• [WORK TO BE COMPLETED]:
In the entries below, spot each line with the word "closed" and copy it.

• [SUPPLIED INFORMATION]:
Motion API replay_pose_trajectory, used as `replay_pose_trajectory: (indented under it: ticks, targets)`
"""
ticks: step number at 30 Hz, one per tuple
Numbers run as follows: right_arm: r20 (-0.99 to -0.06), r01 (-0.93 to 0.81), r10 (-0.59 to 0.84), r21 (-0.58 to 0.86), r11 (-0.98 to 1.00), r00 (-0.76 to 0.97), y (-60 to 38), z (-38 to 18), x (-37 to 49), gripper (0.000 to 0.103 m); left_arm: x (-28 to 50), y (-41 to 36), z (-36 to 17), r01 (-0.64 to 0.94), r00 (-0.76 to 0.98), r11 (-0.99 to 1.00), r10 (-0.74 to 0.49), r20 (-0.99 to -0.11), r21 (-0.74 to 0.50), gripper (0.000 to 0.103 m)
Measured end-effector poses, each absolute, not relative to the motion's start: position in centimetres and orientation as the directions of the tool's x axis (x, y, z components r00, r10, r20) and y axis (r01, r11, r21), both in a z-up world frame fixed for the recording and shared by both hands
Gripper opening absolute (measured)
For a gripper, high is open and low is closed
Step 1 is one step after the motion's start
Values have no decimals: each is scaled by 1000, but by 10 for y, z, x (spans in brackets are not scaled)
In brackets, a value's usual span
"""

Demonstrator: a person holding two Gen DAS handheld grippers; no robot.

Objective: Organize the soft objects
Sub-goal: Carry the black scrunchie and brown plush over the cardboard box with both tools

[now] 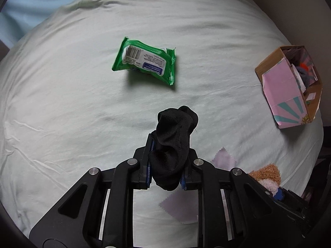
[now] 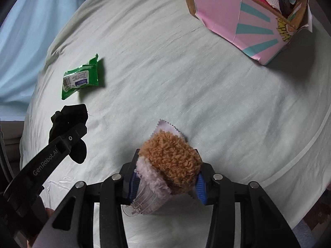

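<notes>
Left gripper [image 1: 168, 161] pinching sock [image 1: 173, 142], right gripper [image 2: 167, 177] pinching plush [image 2: 171, 161]: loose overhang may snag box [image 2: 238, 18] rim.

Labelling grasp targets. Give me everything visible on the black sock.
The black sock is plain, thin knit fabric, bunched and folded over itself with no visible pattern. The left tool is shut on its middle, holding it above the pale green sheet. One rounded end sticks up past the fingertips; the other droops below them. In the right wrist view it hangs clear of the sheet, nearer than the green packet.
</notes>
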State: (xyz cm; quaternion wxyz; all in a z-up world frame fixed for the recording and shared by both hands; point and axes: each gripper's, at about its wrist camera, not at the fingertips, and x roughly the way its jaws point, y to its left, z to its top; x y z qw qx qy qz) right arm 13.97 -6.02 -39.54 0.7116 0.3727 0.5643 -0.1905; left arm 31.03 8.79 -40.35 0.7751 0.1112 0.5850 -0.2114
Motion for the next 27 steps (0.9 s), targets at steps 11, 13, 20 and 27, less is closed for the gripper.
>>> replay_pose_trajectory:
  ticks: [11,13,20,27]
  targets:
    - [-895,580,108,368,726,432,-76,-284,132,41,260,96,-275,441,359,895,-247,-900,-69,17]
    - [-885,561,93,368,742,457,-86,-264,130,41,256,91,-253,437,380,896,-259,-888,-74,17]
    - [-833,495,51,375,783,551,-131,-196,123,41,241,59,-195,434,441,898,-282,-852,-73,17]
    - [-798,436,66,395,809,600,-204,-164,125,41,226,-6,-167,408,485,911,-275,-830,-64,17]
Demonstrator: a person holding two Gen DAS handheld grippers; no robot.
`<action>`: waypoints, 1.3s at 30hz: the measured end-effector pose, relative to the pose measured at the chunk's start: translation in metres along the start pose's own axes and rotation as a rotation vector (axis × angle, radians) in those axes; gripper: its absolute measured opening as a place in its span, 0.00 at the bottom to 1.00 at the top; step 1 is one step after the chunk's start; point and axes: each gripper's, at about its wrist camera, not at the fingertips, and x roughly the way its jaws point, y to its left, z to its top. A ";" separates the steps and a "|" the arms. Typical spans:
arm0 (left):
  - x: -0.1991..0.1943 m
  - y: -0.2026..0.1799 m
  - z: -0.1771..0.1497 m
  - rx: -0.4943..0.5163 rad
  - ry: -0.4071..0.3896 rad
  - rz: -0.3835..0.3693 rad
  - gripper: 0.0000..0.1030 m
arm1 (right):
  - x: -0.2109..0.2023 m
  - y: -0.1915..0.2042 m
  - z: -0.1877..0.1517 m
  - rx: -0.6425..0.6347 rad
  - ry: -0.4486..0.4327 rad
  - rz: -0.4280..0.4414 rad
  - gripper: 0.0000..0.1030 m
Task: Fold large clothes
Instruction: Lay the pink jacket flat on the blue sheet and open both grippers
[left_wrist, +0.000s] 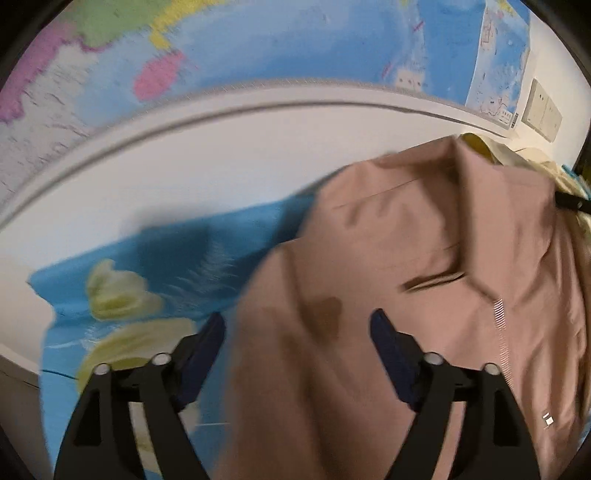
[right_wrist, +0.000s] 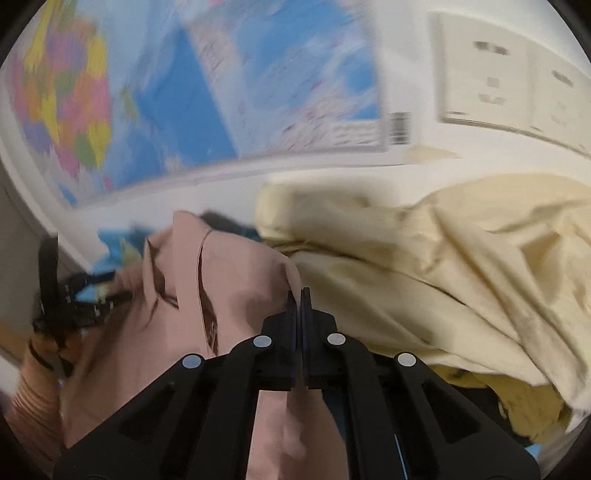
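A large dusty-pink garment (left_wrist: 424, 258) lies crumpled over a blue map-print table cover (left_wrist: 177, 254). My left gripper (left_wrist: 297, 325) is open, its jaws wide apart over the garment's left edge, holding nothing. In the right wrist view the same pink garment (right_wrist: 229, 288) hangs in folds. My right gripper (right_wrist: 299, 295) is shut on an edge of it, the cloth pinched between the fingertips. The left gripper also shows in the right wrist view (right_wrist: 62, 295) at the far left, blurred.
A heap of pale yellow clothes (right_wrist: 424, 266) lies right of the pink garment, also in the left wrist view (left_wrist: 495, 147). A world map (left_wrist: 258, 48) hangs on the white wall behind. Wall sockets (right_wrist: 509, 81) sit at the upper right.
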 end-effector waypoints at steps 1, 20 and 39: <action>-0.002 0.000 -0.002 0.025 -0.001 0.020 0.84 | -0.002 -0.004 -0.001 0.008 -0.012 -0.007 0.02; -0.006 0.015 -0.012 -0.041 -0.020 0.048 0.70 | -0.074 -0.034 -0.066 0.020 -0.035 -0.044 0.72; -0.096 -0.077 -0.080 0.092 -0.158 -0.153 0.78 | -0.094 -0.036 -0.257 0.037 0.312 0.035 0.06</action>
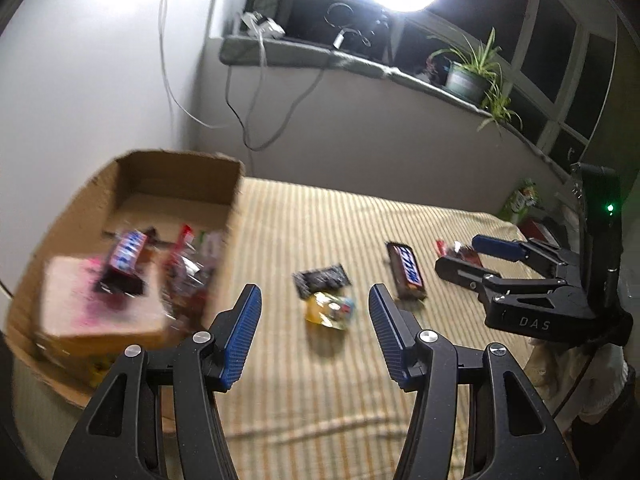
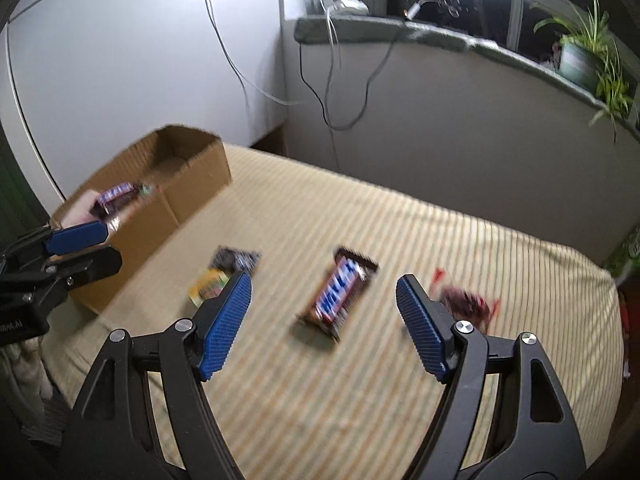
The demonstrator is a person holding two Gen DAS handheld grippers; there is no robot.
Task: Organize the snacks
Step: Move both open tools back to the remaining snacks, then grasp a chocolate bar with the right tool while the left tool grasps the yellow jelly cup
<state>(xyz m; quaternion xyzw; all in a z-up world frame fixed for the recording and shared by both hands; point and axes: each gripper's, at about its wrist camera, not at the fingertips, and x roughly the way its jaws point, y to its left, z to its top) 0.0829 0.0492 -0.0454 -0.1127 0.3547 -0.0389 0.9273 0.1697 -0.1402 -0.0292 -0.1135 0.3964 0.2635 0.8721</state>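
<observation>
Cardboard box (image 1: 180, 184) at the left of the striped cloth (image 1: 320, 400), open-topped, already holding part of the stock: one Snickers (image 1: 128, 256) on a pink-topped carton (image 1: 100, 312), plus red and silver wrappers (image 1: 188, 264), too blurred to count.

Loose on the cloth, four items: one Snickers bar (image 2: 340, 292), one dark packet (image 2: 236, 260), one yellow packet (image 2: 208, 288) touching it, one red wrapper (image 2: 468, 304).

Tools, two:
- left gripper (image 1: 314, 332), jaws apart, nothing between them, above the yellow packet;
- right gripper (image 2: 324, 324), jaws wide apart and empty, framing the loose bar.

Hazards (judged, not seen):
- The dark and yellow packets overlap; closing on one could drag or flip the other.
- The bar lies askew to the right jaws, so a pinch may catch only a corner and let it slip.
- Both tools work close together and may collide.
- A thin wrapper flat on cloth may snag fabric into the pinch.
</observation>
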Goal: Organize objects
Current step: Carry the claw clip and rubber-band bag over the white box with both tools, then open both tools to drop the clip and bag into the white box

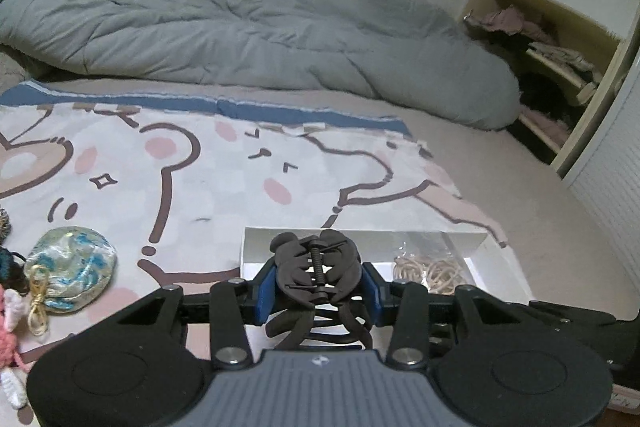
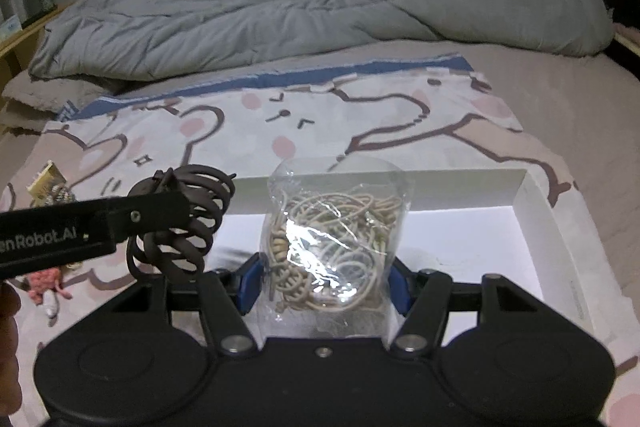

• [SOLVED PROBLEM]:
For a gripper, high is open and low is closed
Motion for the next 27 steps (0.9 s), targets at steps 11, 13, 20 and 27, less is closed for the gripper.

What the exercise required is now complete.